Resample-Aggregate Framework

Updated 21 August 2025

The Resample-Aggregate Framework is a principled algebraic method that unifies diverse randomized sampling techniques using Generalized Uniform Sampling (GUS) for unbiased aggregate estimation.
It leverages SOA-equivalence to allow reordering of sampling operators with selection and join operations, optimizing query processing in relational databases.
The framework's design supports automated computation of variance and confidence intervals, though extending its methods to non-linear aggregates remains an open challenge.

The Resample-Aggregate Framework provides a principled algebraic foundation for approximate aggregate estimation in relational databases, centering on the abstraction of Generalized Uniform Sampling (GUS). By unifying a broad array of randomized relational sampling operators under a single theoretical umbrella, the framework enables systematic derivation of unbiased estimators and their variance, supports automated confidence interval calculation, and allows the commutation of sampling operators with core relational algebra elements—thereby streamlining integration of sampling-based analytics within query execution engines.

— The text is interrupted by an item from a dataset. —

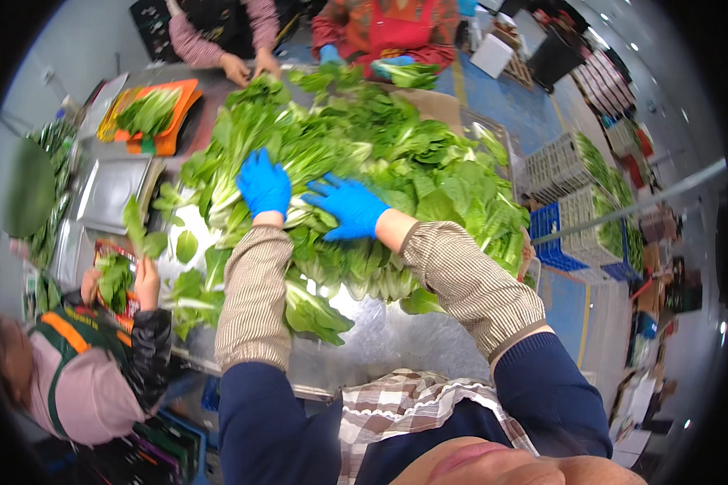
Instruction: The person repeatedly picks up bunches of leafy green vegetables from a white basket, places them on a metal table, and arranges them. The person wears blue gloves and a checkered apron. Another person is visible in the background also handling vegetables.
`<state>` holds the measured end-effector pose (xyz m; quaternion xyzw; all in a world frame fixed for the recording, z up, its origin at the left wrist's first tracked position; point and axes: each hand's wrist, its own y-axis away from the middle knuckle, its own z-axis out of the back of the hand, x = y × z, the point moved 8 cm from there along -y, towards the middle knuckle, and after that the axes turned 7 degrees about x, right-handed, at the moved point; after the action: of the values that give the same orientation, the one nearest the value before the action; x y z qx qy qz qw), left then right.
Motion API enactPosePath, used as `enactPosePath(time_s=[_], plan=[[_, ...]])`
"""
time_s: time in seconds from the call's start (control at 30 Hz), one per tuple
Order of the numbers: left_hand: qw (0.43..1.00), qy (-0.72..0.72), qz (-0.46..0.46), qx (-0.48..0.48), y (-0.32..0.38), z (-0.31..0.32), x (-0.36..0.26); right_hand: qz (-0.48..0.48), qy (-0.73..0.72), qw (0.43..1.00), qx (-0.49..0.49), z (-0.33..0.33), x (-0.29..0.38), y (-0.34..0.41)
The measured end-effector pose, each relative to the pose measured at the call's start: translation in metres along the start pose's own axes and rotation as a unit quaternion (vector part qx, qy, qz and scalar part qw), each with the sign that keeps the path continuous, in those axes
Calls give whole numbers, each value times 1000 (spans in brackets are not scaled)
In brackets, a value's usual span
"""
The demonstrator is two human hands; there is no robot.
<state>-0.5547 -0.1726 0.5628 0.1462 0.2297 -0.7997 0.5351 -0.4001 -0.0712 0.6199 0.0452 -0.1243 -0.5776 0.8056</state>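
A large heap of leafy greens [400, 157] with pale stalks covers much of a metal table [394, 339]. My left hand [264, 185], in a blue glove, lies palm down on the stalks at the heap's left part. Just to its right, my right hand [349, 206], gloved in blue too, rests on the greens with its fingers spread. Neither hand visibly grips a leaf, though the undersides of both are hidden. Nearer to me, a loose leafy head [316, 312] lies on the metal beside my left sleeve.
Co-workers handle greens at the far edge and at left. Orange trays [185, 112] with greens and a metal pan [112, 194] stand on the left. Beyond the table's right edge are stacked white crates [555, 167] and a blue crate [546, 233] on the floor.
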Motion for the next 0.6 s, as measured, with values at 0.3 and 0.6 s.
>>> enactPosePath(time_s=[0.3, 0.6], plan=[[991, 115, -69, -8, 8, 44, -48, -80, 59, 993, -66, 75, 6, 116], [969, 191, -132, -86, 73, 88, 19, -68, 1, 995, -76, -5, 64, 265]])
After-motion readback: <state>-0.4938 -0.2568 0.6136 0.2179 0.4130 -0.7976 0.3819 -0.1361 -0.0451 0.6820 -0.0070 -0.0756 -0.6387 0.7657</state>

1. Generalized Uniform Sampling: Definition and Scope

Generalized Uniform Sampling (GUS) is defined as a class of randomized sampling methods operating over the cross product of base relations, $R = R_1 \times R_2 \times \ldots \times R_n$ . A GUS operator samples a subset $\mathcal{R}$ of tuples with the following core properties:

The marginal inclusion probability $a = P[t \in \mathcal{R}]$ of any tuple $t$ depends on its lineage (i.e., tuple identifiers), not its contents.
The joint inclusion probability for any pair of tuples $b_T = P[t, t' \in \mathcal{R} \mid \text{for all } i \in T, t_i = t'_i; \text{ for } j \notin T, t_j \neq t'_j]$ depends only on which components (relations) $t$ and $t'$ share lineage.

This formalism subsumes Bernoulli sampling, fixed-size sampling without replacement, block/chained sampling, and other complex schemes, each parameterizable through the appropriate $a$ and $b_T$ . Under GUS, many conventional and advanced sampling algorithms found in SQL-based systems are unified, facilitating a data-agnostic approach to aggregate estimation.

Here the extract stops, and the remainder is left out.